Michael Coscia, who owns New Jersey-based Panther Energy Trading, was convicted of 12 counts of the deceptive trading practice, which involves placing multiple small orders to create the illusion of demand, then cancelling them and selling as the price of a stock or commodity rises.
US prosecutors accused Coscia of making almost $1.4 mn in less than three months in 2011 through spoofing in the foreign exchange, oil, soya bean, corn and gold markets. He faces up to 25 years in prison and $250,000 fines in each of six counts of commodities fraud in addition to one year in prison and up to $1 mn in fines for each of six counts of spoofing. His sentencing is scheduled for March 17, 2016.
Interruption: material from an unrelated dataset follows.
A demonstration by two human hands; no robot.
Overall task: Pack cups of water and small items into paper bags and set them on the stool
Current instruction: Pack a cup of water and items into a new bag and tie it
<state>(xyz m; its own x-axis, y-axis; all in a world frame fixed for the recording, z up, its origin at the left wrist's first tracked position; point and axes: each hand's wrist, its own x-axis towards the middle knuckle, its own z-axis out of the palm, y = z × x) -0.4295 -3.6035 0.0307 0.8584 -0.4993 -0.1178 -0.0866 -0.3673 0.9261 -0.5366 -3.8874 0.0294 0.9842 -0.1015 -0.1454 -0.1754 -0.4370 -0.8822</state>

Coscia paid a fine of $2.8 mn and agreed to a one-year trading ban in 2013 in a related civil case, though this case was not permitted as evidence in the criminal trial. The criminal conviction was the first under the US Commodity Exchange Act’s spoofing provision, which was mandated by the 2010 Dodd-Frank financial reform.
‘The defendant’s trading activities disrupted the markets in his favor and against legitimate traders and investors,’ says Zachary Fardon, US attorney for the Northern District of Illinois, in a press statement. ‘We have to have fairness and integrity in our markets. The jury’s verdict exemplifies the reason we created the securities and commodities fraud section in Chicago, which will continue to criminally prosecute these types of violations.’
The conviction comes as US authorities await extradition hearings for Navinder Singh Sarao, the UK-based trader facing criminal spoofing charges related to the May 2010 flash crash.